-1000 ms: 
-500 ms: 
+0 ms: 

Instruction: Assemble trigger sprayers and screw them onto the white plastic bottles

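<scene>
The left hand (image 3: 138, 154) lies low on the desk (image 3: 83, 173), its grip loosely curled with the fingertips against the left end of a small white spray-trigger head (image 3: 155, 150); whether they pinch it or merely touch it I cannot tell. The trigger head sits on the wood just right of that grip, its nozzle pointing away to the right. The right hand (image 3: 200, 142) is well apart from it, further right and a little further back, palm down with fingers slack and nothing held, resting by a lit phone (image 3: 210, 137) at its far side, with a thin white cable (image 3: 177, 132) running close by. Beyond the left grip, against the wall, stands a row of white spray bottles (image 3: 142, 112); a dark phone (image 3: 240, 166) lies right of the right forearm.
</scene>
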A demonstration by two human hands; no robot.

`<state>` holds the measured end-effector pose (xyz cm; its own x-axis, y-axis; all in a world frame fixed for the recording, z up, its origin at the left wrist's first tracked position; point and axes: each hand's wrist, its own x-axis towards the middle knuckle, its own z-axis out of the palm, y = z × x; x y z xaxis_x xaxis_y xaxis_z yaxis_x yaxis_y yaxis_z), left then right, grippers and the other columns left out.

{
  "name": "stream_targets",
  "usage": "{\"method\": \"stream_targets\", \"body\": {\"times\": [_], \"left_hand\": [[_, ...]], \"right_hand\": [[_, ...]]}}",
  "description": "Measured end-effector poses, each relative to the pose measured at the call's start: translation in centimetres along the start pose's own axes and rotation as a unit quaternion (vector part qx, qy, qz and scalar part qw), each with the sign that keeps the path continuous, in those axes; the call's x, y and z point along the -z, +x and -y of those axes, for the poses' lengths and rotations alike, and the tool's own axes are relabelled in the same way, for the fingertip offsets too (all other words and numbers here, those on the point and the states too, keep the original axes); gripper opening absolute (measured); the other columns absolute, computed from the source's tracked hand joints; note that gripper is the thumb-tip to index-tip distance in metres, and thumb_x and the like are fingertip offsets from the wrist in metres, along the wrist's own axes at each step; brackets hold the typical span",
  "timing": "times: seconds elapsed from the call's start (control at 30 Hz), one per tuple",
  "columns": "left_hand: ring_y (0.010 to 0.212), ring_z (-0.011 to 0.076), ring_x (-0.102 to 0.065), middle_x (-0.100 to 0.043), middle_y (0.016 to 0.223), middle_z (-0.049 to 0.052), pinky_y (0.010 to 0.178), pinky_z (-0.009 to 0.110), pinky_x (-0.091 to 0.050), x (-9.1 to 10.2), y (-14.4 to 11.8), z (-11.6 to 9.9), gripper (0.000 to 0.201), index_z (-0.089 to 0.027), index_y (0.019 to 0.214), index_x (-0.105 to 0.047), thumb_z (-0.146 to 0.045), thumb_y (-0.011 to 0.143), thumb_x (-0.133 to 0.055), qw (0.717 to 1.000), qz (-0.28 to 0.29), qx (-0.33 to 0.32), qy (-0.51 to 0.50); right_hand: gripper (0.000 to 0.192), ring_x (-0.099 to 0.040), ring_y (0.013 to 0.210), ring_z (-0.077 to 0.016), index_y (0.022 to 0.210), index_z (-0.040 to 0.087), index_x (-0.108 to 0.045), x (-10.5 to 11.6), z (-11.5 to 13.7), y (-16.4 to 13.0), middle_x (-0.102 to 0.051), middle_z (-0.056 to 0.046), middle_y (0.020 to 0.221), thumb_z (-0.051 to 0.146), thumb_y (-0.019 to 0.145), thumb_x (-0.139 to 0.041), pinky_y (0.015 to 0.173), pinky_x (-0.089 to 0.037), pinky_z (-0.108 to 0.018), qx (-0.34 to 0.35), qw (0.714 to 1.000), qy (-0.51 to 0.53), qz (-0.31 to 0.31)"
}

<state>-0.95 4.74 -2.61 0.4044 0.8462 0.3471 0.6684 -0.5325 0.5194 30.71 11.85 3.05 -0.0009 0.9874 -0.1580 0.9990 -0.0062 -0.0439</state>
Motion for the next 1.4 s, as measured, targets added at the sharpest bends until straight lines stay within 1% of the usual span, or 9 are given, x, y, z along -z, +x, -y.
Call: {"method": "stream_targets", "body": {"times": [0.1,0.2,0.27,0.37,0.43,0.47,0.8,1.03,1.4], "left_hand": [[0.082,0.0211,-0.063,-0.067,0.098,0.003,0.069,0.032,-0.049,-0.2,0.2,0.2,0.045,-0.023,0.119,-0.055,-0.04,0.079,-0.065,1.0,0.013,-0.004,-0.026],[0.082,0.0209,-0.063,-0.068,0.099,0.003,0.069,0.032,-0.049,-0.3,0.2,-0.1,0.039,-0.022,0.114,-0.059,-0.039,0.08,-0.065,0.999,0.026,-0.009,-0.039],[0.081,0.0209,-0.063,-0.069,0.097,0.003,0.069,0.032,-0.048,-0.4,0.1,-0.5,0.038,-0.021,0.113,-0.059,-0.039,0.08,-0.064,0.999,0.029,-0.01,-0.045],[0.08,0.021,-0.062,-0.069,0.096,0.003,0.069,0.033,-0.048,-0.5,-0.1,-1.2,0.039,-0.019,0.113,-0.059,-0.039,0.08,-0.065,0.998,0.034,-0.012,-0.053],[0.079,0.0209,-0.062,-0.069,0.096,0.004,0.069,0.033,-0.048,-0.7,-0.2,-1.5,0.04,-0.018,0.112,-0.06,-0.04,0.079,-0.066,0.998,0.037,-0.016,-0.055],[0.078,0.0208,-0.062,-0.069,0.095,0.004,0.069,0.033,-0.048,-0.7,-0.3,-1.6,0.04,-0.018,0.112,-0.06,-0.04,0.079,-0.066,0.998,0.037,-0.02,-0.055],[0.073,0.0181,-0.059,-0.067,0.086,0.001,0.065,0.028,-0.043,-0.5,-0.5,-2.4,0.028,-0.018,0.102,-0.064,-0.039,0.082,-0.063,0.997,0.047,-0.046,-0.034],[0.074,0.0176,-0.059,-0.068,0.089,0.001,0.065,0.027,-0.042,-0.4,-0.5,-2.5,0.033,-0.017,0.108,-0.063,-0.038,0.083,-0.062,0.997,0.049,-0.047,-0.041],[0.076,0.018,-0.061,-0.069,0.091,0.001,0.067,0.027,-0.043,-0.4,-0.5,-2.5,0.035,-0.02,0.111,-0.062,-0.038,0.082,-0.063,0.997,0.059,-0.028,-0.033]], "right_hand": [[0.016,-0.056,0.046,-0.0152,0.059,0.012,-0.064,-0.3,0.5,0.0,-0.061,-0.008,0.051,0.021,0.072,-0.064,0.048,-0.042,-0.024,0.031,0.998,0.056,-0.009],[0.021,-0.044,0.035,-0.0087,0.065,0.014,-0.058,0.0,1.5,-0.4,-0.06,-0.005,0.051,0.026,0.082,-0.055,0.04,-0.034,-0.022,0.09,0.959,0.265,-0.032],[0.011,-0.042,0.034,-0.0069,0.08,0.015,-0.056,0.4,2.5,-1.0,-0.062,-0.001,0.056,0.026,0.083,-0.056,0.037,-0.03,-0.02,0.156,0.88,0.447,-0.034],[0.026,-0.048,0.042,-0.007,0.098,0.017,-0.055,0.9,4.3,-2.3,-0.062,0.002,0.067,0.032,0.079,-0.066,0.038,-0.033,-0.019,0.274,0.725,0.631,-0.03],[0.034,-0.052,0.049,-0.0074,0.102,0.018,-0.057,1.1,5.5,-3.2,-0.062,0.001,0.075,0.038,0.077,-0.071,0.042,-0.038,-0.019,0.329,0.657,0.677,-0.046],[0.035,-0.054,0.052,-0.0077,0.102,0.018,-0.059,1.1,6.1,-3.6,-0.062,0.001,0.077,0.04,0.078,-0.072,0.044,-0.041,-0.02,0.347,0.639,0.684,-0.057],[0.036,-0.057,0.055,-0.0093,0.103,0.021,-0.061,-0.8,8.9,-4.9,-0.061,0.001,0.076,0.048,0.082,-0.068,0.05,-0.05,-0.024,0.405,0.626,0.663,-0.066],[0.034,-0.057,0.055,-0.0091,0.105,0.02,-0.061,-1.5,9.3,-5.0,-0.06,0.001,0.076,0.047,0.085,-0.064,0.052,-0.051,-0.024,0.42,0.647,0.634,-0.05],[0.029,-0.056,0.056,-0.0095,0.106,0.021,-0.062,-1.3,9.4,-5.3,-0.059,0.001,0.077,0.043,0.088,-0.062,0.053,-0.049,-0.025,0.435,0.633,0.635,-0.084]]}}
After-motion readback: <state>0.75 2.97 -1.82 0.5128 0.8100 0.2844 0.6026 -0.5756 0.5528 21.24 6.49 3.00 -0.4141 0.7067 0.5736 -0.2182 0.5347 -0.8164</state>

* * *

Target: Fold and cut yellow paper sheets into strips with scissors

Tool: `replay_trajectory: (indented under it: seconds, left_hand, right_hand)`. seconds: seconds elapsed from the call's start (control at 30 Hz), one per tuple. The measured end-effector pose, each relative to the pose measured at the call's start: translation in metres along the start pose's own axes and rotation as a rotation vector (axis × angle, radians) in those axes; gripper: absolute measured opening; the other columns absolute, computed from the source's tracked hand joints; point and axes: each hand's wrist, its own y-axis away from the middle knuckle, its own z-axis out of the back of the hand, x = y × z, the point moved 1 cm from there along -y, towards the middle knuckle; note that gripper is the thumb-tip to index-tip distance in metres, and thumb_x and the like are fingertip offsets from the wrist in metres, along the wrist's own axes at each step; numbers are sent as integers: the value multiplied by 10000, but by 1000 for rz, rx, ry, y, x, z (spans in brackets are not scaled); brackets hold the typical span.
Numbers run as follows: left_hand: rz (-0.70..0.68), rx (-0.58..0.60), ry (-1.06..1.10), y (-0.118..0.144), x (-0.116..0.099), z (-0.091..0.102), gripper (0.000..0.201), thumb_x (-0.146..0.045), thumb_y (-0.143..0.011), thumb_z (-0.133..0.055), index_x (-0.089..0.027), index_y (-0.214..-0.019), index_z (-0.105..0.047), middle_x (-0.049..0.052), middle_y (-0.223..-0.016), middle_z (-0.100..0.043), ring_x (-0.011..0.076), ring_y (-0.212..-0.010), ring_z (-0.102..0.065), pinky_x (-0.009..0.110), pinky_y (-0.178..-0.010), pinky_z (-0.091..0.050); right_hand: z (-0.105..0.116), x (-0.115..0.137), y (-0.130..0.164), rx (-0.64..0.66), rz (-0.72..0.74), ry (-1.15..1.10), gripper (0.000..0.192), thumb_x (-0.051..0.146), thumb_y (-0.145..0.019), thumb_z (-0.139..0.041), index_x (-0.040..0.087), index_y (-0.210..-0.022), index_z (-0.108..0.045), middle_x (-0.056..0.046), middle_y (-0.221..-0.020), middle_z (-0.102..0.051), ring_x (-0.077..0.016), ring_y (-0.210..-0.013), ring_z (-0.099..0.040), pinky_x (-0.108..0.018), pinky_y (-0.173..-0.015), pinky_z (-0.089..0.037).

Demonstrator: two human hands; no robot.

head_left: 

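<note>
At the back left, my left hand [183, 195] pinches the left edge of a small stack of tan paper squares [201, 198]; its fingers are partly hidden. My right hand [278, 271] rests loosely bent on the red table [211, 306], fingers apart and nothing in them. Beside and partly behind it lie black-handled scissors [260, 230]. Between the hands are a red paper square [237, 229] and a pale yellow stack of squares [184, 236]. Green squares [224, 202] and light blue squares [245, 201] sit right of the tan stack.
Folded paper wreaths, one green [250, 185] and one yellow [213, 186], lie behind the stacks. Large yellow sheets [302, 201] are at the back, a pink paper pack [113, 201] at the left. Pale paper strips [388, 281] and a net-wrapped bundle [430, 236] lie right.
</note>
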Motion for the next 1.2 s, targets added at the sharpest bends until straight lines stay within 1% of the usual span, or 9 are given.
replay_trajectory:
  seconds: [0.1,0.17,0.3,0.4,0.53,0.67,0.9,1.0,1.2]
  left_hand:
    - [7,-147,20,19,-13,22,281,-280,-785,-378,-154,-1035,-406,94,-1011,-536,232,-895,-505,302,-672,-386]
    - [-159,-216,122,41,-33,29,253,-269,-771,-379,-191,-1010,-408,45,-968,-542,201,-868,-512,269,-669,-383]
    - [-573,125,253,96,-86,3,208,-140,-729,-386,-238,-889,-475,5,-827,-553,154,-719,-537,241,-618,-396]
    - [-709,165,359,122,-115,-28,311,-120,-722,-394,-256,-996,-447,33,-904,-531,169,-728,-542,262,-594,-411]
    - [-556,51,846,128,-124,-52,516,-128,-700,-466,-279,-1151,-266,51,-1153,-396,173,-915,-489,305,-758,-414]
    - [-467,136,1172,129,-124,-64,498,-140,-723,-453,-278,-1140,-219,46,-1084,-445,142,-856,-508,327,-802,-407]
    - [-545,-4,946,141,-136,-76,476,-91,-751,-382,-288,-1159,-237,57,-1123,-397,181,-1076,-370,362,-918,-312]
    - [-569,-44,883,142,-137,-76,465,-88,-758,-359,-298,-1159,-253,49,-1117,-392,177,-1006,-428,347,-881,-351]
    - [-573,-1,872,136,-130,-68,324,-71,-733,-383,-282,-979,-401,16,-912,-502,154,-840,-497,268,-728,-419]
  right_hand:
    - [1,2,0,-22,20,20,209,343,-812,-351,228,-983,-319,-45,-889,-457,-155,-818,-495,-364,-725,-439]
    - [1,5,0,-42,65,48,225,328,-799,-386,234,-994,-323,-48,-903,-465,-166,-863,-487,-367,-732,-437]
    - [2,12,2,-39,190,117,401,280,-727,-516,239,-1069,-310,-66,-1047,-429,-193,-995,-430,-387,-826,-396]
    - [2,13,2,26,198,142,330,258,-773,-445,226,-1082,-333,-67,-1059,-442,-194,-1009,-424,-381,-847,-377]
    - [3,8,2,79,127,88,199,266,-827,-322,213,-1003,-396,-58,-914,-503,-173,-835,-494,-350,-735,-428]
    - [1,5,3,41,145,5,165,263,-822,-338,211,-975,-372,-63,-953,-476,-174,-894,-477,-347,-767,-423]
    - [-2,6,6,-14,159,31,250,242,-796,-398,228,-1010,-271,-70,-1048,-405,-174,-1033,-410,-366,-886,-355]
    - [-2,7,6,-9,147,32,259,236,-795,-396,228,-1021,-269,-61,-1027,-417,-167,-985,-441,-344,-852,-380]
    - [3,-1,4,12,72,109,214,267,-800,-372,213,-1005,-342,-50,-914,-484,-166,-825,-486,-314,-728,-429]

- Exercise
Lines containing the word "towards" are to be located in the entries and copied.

- Your response
`<state>` holds the measured end-effector pose (xyz cm; its own x-axis, y-axis; all in a world frame fixed for the recording, z up, its origin at the left wrist's first tracked position; point and axes: each hand's wrist, its own x-axis towards the middle knuckle, its own z-axis out of the palm, y = z × x; x y z xaxis_x xaxis_y xaxis_z yaxis_x yaxis_y yaxis_z), left then right, grippers and the other columns left out.
Tool: `replay_trajectory: (indented under it: seconds, left_hand, right_hand)`. seconds: seconds elapsed from the call's start (control at 30 Hz), one per tuple. The measured end-effector pose, each relative to the pose measured at the call's start: translation in metres along the start pose's own axes and rotation as a rotation vector (axis × angle, radians) in those axes; gripper: absolute measured opening; the other columns absolute, computed from the source's tracked hand joints; point and axes: each hand's wrist, its own y-axis away from the middle knuckle, its own z-axis out of the back of the hand, x = y × z, the point moved 1 cm from there along -y, towards the middle knuckle; note that gripper is the thumb-tip to index-tip distance in metres, and thumb_x and the like are fingertip offsets from the wrist in metres, along the wrist's own axes at each step; numbers are sent as integers: the value multiplied by 10000, but by 1000 for rz, rx, ry, y, x, z (spans in brackets are not scaled); brackets hold the typical span.

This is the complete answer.